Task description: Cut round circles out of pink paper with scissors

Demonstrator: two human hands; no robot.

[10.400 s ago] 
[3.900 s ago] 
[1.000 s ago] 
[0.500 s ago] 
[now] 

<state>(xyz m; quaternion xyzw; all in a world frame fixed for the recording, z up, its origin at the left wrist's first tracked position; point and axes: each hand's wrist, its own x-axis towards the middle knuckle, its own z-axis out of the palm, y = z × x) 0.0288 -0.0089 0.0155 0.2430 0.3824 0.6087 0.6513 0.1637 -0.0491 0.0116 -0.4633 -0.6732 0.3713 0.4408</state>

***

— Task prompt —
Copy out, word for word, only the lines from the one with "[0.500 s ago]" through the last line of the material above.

— Exercise response —
[0.500 s ago] 
[now] 

<state>(xyz m; quaternion xyzw; all in a world frame fixed for the recording, z up, its origin at the left wrist's first tracked position; point and axes: each hand's wrist, its own x-axis towards the middle knuckle, its own z-axis out of the palm, y = z × x) 0.0288 -0.0089 0.0155 0.2430 0.3824 0.6087 0.6513 0.1637 -0.0491 0.0116 -0.4633 -0.6732 0.3713 0.4408</state>

An answer has been given, and the exercise is complete.